Integrations (Jupyter and Airflow)

The chart renders ConfigMaps with configuration for other components:

  • integration.jupyter.sparkConfig → defaults for Jupyter environments
  • integration.airflow.sparkConfig → defaults for Spark clients in Airflow

Use the actual hostname and port of the Spark master in your namespace (discover with kubectl get svc -n <namespace>).
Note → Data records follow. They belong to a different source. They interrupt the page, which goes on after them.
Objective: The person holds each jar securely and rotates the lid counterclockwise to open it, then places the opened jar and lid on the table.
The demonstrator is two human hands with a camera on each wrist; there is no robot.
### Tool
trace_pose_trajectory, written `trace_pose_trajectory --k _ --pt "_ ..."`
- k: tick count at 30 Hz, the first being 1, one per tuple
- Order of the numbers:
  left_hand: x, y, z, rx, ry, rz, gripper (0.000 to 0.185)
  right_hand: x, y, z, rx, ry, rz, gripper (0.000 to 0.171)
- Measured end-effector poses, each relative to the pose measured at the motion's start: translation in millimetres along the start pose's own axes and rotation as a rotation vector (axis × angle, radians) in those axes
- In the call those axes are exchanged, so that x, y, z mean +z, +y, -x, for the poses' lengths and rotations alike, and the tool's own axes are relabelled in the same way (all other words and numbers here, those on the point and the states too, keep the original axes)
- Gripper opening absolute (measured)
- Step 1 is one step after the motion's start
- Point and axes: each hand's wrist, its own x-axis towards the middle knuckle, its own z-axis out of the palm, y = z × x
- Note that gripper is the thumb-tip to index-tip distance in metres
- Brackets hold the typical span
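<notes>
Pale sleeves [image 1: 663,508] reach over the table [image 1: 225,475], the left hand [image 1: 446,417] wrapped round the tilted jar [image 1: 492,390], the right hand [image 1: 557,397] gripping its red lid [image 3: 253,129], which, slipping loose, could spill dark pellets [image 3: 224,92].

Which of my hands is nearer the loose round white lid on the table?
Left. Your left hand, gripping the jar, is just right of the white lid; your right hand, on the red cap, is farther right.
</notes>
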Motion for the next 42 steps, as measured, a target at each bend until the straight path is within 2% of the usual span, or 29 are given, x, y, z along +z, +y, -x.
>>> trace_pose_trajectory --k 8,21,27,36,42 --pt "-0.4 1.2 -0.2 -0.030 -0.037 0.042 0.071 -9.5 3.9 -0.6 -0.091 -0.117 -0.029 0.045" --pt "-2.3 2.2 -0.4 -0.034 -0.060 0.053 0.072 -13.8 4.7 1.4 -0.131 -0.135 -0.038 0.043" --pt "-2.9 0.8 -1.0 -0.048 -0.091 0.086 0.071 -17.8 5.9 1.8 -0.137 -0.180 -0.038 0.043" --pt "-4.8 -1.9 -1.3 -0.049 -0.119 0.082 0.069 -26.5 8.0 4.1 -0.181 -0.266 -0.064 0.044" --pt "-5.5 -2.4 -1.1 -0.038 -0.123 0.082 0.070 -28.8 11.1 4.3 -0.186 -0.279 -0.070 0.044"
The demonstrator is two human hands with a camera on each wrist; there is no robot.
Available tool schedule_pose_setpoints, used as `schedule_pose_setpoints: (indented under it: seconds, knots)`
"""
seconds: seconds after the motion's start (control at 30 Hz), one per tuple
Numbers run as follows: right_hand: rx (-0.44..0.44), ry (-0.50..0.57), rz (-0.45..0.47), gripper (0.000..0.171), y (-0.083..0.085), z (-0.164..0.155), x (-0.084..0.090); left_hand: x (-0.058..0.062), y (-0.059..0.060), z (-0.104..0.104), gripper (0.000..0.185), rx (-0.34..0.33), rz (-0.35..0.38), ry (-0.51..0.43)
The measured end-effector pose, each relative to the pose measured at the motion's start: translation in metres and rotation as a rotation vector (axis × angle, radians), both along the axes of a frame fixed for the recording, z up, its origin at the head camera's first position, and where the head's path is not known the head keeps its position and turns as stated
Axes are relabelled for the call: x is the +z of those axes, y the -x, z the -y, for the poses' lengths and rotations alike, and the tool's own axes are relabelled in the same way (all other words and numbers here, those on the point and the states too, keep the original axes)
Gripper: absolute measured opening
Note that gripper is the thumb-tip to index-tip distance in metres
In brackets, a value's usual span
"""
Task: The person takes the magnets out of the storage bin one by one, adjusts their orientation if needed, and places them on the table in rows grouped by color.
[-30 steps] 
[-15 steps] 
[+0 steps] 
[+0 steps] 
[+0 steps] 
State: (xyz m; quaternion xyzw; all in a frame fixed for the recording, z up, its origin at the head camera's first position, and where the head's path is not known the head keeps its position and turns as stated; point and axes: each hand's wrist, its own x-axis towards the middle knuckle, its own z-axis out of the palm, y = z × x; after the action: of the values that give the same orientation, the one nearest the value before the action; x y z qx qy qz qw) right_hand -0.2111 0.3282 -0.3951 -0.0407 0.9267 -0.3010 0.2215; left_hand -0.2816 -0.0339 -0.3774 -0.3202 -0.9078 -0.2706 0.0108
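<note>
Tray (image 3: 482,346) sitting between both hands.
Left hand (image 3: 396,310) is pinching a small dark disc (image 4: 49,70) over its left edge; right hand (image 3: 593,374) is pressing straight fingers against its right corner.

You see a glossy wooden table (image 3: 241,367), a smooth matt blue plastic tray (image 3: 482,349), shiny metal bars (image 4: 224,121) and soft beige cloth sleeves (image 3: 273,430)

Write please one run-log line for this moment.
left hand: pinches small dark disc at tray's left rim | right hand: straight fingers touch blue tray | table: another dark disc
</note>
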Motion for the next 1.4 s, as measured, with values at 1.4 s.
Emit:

Generic example:

integration:
jupyter:
enabled: true
sparkConfig:
"spark.master": "spark://<spark-master-service>.<namespace>.svc.cluster.local:7077"
airflow:
enabled: true
sparkConfig:
"spark.master": "spark://<spark-master-service>.<namespace>.svc.cluster.local:7077"
"spark.driver.memory": "1g"
"spark.executor.memory": "2g"
"spark.executor.cores": "1"

Enabling only the Jupyter integration:

Example
helm upgrade --install <release> oci://registry.tecnisys.com.br/tdp/charts/tdp-spark \
-n <namespace> \
--set integration.jupyter.enabled=true

Access and troubleshooting

kubectl -n <namespace> get svc -l app.kubernetes.io/instance=<release>
kubectl -n <namespace> get pods
kubectl -n <namespace> get events --sort-by=.lastTimestamp

Uninstallation

helm uninstall <release> -n <namespace>

For the full list of parameters, see the chart's values.yaml.